La mission sénatoriale «A quoi sert le bac?» a rendu jeudi ses conclusions et propose de passer le bac en deux ans, en décalant de nouvelles épreuves comme les langues vivantes à la fin de la classe de première.
Le groupe de travail sur le baccalauréat, présidé par
le sénateur UMP Jacques Legendre, regrette que les sélections des cursus universitaires se fondent sur les notes du contrôle continu et non sur les résultats du bac. Passer un maximum d'épreuves à la fin de la première permettrait ainsi de redonner du poids au bac. Les élèves ayant échoué en première pourront repasser les épreuves en terminale.

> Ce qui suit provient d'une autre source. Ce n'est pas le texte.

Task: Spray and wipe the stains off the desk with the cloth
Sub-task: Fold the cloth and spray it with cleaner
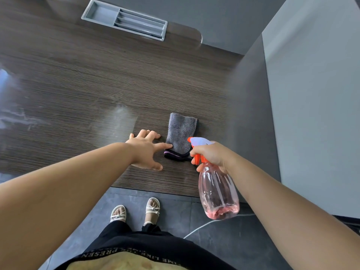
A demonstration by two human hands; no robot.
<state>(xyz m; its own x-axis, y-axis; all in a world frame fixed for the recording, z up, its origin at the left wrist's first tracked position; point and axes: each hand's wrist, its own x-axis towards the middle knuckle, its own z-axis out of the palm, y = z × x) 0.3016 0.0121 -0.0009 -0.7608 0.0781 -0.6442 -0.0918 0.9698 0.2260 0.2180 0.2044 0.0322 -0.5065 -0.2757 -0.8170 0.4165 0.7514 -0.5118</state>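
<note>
A folded grey cloth (181,133) with a dark purple-striped edge lies on the dark wood-grain desk (97,78) near its front edge. My left hand (146,151) is spread flat just left of the cloth, its index fingertip touching the cloth's near left corner. My right hand (209,154) grips the neck of a clear pink spray bottle (218,191) with an orange trigger and a white nozzle, held above the desk's front edge right beside the cloth. White smeared stains (17,114) show on the desk at the far left, and a paler patch (122,115) sits left of the cloth.
A grey recessed tray (101,14) with slotted compartments is set into the desk at the back. A grey partition wall (311,94) borders the desk on the right. Below the desk edge are my sandalled feet on a dark floor and a white cable (202,227).
</note>
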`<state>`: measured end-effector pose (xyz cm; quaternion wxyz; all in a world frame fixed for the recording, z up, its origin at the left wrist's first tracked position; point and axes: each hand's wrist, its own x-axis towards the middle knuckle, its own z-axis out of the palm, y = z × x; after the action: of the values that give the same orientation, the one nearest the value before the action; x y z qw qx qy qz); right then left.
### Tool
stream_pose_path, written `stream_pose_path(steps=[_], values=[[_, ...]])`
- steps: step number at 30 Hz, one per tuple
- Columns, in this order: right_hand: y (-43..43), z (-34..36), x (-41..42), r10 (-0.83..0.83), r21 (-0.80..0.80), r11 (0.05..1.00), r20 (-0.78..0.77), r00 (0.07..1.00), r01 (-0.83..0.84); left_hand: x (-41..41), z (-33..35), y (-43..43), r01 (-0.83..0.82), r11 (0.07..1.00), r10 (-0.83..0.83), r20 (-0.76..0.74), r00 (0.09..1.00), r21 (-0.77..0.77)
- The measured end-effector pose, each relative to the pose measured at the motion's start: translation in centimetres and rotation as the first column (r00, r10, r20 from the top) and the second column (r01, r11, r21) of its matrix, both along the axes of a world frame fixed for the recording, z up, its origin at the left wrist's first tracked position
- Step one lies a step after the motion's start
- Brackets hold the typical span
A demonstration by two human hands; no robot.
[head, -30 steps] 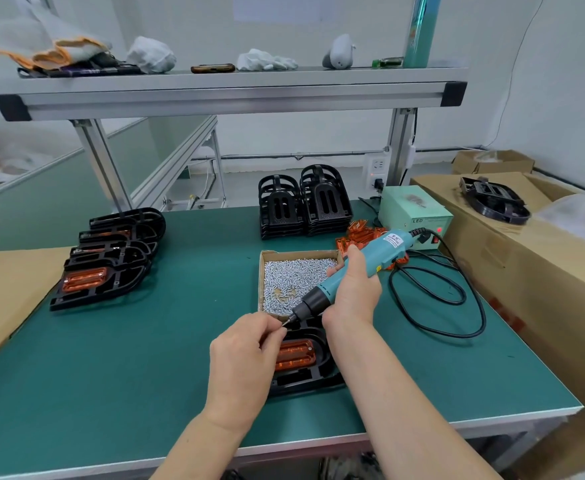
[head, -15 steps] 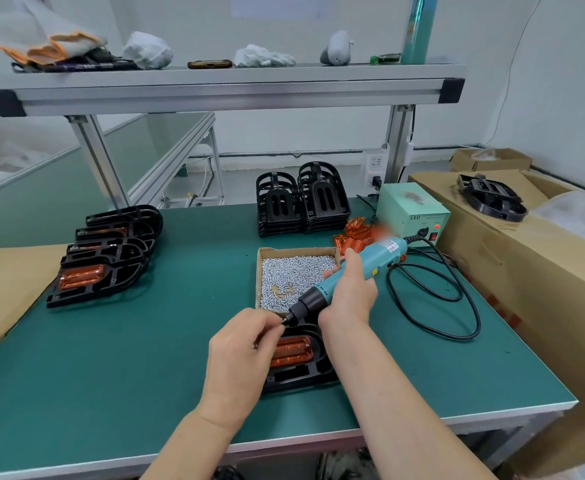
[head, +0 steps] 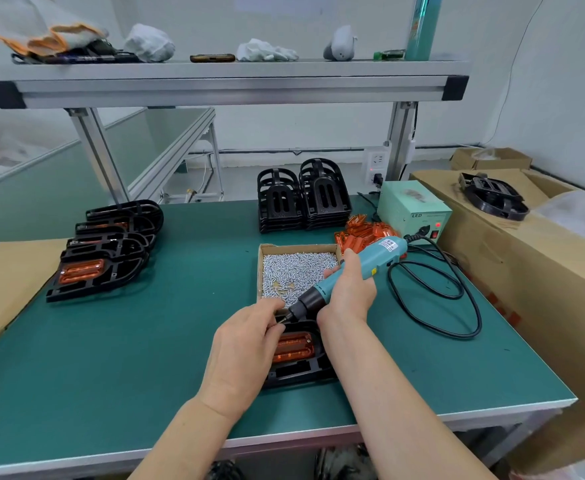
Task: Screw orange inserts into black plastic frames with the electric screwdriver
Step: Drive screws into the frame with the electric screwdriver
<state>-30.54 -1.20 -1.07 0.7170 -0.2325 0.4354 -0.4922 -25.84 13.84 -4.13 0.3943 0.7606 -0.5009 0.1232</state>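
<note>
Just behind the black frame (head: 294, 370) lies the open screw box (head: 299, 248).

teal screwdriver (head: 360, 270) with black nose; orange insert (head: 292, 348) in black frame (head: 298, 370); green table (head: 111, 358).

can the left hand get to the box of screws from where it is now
Probably yes. The left hand sits right at the near edge of the open-topped box of screws. Only the nose of the screwdriver, held by the right hand, is beside it. Nothing covers the box.
</note>
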Motion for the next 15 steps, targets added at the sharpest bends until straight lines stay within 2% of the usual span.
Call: stream_pose_path(steps=[9,15], values=[[0.19,-0.06,0.4,-0.005,-0.021,1.0,-0.009,1.0,0.004,0.2,0.06,0.15,-0.034,0.997,0.032,0.03,0.999,0.063],[0.29,-0.1,0.77,0.007,-0.038,0.999,-0.024,1.0,-0.008,0.51,0.04,0.1,-0.022,0.997,0.023,-0.009,1.0,0.079]])
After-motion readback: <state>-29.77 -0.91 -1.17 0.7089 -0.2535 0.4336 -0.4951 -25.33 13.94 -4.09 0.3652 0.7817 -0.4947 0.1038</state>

Session de rattrapage en septembre
Par ailleurs, la mission constituée à l'occasion des 200 ans du bac envisage d'instituer une session de rattrapage en septembre qui remplacerait les oraux organisés juste après le bac. L'objectif est de laisser aux élèves le temps de rattraper leurs lacunes pour aborder dans de bonnes conditions l'enseignement supérieur.
Les sénateurs,
reprenant l'esprit des propositions de Nicolas Sarkozy, veulent en finir avec la suprématie du bac S. Pour cela, ils proposent de supprimer les filières en supprimant les coefficients sur les matières du tronc commun. Les élèves auraient ensuite le choix entre 3 options: une dans le domaine scientifique, une dans le domaine littéraire et une dans le domaine économique et social.
Un «droit opposable» à la poursuite des études
Pour contrer les accusations de «bac bidouillé», les sénateurs proposent de rendre public les consignes de notations envoyés aux correcteurs. La mission parlementaire fait une autre proposition forte: garantir à tout élève sortant du système éducatif sans le bac un crédit de formation professionnelle de deux ou quatre années (deux ans pour les titulaires du BEP, quatre ans pour les autres). Une sorte de «droit opposable» à la poursuite des études.
Ce rapport sera remis à Xavier Darcos, le ministre de l'Education nationale. Le sénateur Jacques Legendre a prévenu: «Nous souhaiterions que le ministère songe aux économies à long-terme [d'une réforme du bac] plutôt qu'aux petites économies sur l'organisation du bac».